Now client communicates with Datanodes. The client starts reading
data parallel from the Datanodes based on the information received
from the namenode. When client or application receives all the
block of the file, it combines these blocks into the form of an
original file.
Features:
Fault Tolerance:
Fault tolerance in HDFS refers to the working strength of a system in unfavorable conditions and how that system can handle such situations. HDFS is highly fault-tolerant, in HDFS data is divided into blocks and multiple copies of blocks are created on different machines in the cluster (this replica creation is configurable). So whenever if any machine in the cluster goes down, then a client can easily access their data from the other machine which contains the same copy of data blocks. HDFS also maintains the replication factor by creating a replica of blocks of data on another rack. Hence if suddenly a machine fails, then a user can access data from other slaves present in another rack. To learn more about Fault Tolerance follow this Guide.
High Availability:
HDFS is a highly available file system, data gets replicated among the nodes in the HDFS cluster by creating a replica of the blocks on the other slaves present in HDFS cluster. Hence whenever a user wants to access this data, they can access their data from the slaves which contains its blocks and which is available on the nearest node in the cluster. And during unfavorable situations like a failure of a node, a user can easily access their data from the other nodes. Because duplicate copies of blocks which contain user data are created on the other nodes present in the HDFS cluster. To learn more about high availability follow this Guide.
Data Reliability:
HDFS is a distributed file system which provides reliable data storage. HDFS can store data in the range of 100s of petabytes. It also stores data reliably on a cluster of nodes. HDFS divides the data into blocks and these blocks are stored on nodes present in HDFS cluster. It stores data reliably by creating a replica of each and every block present on the nodes present in the cluster and hence provides fault tolerance facility. If node containing data goes down, then a user can easily access that data from the other nodes which contain a copy of same data in the HDFS cluster. HDFS by default creates 3 copies of blocks containing data present in the nodes in HDFS cluster.
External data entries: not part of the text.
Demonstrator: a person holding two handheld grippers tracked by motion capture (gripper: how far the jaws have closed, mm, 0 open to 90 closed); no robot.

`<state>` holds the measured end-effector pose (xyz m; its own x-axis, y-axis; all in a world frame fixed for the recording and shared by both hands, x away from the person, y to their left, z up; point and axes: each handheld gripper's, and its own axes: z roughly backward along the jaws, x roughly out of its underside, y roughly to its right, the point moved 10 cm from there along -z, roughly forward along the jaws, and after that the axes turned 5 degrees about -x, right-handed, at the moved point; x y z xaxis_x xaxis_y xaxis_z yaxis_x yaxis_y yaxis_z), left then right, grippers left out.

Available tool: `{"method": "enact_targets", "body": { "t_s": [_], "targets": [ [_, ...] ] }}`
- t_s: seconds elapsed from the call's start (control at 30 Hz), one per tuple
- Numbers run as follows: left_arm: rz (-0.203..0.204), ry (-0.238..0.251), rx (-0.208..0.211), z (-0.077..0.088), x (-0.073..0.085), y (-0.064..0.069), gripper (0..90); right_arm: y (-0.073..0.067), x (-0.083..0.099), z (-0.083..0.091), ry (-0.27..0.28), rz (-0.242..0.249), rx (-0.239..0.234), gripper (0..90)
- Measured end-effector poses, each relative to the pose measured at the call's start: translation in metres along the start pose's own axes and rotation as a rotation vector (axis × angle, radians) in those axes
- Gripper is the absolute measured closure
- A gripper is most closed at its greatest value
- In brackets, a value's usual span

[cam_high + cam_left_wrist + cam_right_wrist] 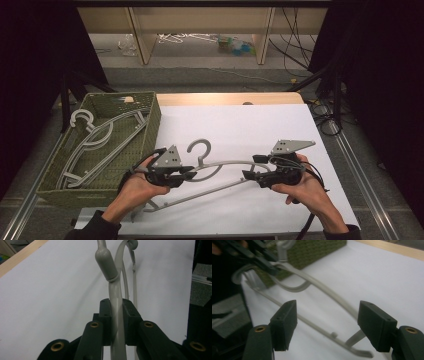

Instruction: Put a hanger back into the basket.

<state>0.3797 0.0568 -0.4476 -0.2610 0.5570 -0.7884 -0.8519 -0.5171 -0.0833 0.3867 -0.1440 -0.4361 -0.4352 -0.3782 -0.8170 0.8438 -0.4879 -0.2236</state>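
A grey plastic hanger lies tilted on the white sheet, its hook pointing away from me. My left gripper is shut on the hanger's shoulder just below the neck. In the left gripper view the pads squeeze the grey bar under the thick neck sleeve. My right gripper hovers at the hanger's right end with its jaws wide apart. In the right gripper view the hanger's arm runs between the open gripper without touching either pad.
A green woven basket stands at the table's left and holds several more grey hangers. The white sheet covers most of a wooden table. Shelving and cables lie beyond the far edge.
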Motion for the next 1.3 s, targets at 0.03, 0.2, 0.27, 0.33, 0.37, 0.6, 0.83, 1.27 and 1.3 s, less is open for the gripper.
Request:
{"method": "enact_targets", "body": {
  "t_s": [0.03,0.2,0.27,0.33,0.37,0.6,0.83,1.27,1.3],
  "targets": [
    [0.007,-0.002,-0.006,0.003,0.0,-0.004,79.6,-0.003,-0.001,0.001,0.016,-0.007,-0.022,33.3],
    [0.084,0.036,-0.034,0.017,-0.005,-0.015,79.5,-0.011,-0.002,0.004,0.04,-0.004,-0.035,31.8],
    [0.11,0.048,-0.049,0.024,-0.007,-0.019,79.5,-0.016,0.001,0.005,0.042,0.007,-0.026,31.4],
    [0.13,0.056,-0.051,0.031,-0.007,-0.022,79.4,-0.022,0.006,0.004,0.046,0.01,-0.044,31.4],
    [0.135,0.056,-0.058,0.035,-0.007,-0.024,79.5,-0.022,0.008,0.006,0.044,0.023,-0.021,31.3],
    [0.171,0.081,-0.069,0.054,-0.013,-0.033,79.3,-0.026,0.024,0.004,0.028,0.04,-0.001,30.6],
    [0.143,0.078,-0.119,0.078,-0.018,-0.046,79.1,-0.026,0.033,0.002,0.009,0.027,0.003,30.7],
    [0.117,0.061,-0.234,0.13,-0.021,-0.091,79.2,-0.026,0.041,0.001,-0.002,0.014,-0.005,30.6],
    [0.144,0.076,-0.249,0.133,-0.021,-0.095,79.2,-0.025,0.041,0.001,-0.003,0.017,0.0,30.6]
  ]
}}
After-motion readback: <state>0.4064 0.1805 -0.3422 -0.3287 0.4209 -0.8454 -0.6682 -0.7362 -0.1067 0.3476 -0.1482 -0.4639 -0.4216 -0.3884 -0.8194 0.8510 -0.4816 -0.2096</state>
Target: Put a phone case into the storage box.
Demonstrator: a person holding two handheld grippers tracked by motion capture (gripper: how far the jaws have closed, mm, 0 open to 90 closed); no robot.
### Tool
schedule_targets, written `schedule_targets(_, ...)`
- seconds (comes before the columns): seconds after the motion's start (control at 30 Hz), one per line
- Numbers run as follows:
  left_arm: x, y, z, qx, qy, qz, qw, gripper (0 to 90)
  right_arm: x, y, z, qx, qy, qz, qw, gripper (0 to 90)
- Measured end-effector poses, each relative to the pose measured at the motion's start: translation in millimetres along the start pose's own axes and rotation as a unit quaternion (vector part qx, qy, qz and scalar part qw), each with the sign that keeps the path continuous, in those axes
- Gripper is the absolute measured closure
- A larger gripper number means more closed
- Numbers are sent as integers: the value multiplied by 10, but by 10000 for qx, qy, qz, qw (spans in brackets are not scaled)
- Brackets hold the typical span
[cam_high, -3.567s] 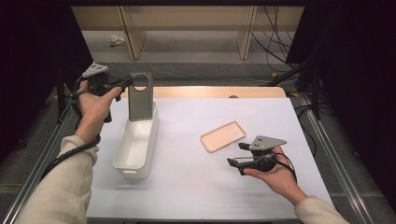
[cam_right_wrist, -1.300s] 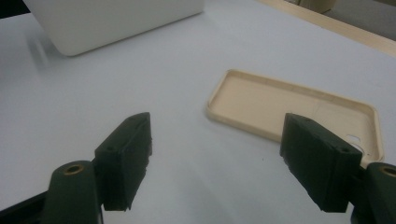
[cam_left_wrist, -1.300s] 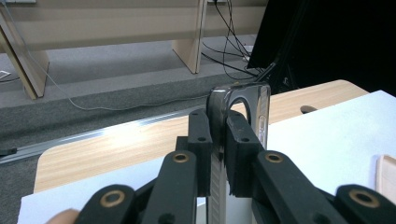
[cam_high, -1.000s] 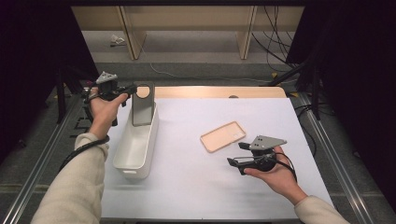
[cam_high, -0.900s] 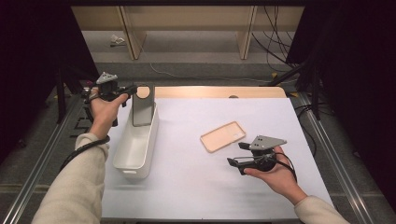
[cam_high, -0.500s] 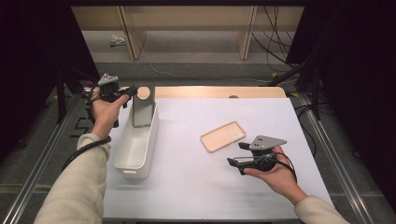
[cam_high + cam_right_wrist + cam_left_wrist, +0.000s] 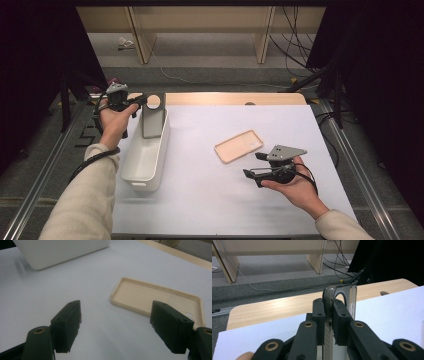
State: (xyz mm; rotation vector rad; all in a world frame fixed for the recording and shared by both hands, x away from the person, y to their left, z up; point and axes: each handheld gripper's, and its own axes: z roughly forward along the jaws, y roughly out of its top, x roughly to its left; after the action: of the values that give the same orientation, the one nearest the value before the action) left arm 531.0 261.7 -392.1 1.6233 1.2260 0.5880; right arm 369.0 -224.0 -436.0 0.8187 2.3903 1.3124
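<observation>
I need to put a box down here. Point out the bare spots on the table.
Free: the white tabletop between the white rectangular plastic bin and the beige phone case, and the far right stretch beyond the case. Crowded: the left edge around the bin.

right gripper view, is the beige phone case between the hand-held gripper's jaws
No, the beige phone case lies flat on the white table beyond the open right hand-held gripper, untouched.
</observation>
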Motion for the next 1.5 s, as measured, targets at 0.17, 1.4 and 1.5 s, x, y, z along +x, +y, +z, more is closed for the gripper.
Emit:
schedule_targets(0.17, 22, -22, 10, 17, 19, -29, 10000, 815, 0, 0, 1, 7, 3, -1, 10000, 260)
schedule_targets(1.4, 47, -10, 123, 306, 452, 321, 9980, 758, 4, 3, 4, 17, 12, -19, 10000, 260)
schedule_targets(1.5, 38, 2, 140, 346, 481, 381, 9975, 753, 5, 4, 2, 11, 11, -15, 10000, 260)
Hence data is quickly available to the users and hence user does not face the problem of data loss. Hence HDFS is highly reliable.
Replication:
Data Replication is one of the most important and unique features of Hadoop HDFS. In HDFS replication of data is done to solve the problem of data loss in unfavorable conditions like crashing of a node, hardware failure, and so on. Since data is replicated across a number of machines in the cluster by creating blocks. The process of replication is maintained at regular intervals of time by HDFS and HDFS keeps creating replicas of user data on different machines present in the cluster. Hence whenever any machine in the cluster gets crashed, the user can access their data from other machines which contain the blocks of that data. Hence there is no possibility of losing of user data. Follow this guide to learn more about the data read operation.
Scalability:
As HDFS stores data on multiple nodes in the cluster, when requirements increase we can scale the cluster. There is two scalability mechanism available: Vertical scalability – add more resources (CPU, Memory, Disk) on the existing nodes of the cluster. Another way is horizontal scalability – Add more machines in the cluster. The horizontal way is preferred since we can scale the cluster from 10s of nodes to 100s of nodes on the fly without any downtime.
Distributed Storage:
In HDFS all the features are achieved via distributed storage and replication. HDFS data is stored in distributed manner across the nodes in HDFS cluster. In HDFS data is divided into blocks and is stored on the nodes present in HDFS cluster. And then replicas of each and every block are created and stored on other nodes present in the cluster. So if a single machine in the cluster gets crashed we can easily access our data from the other nodes which contain its replica.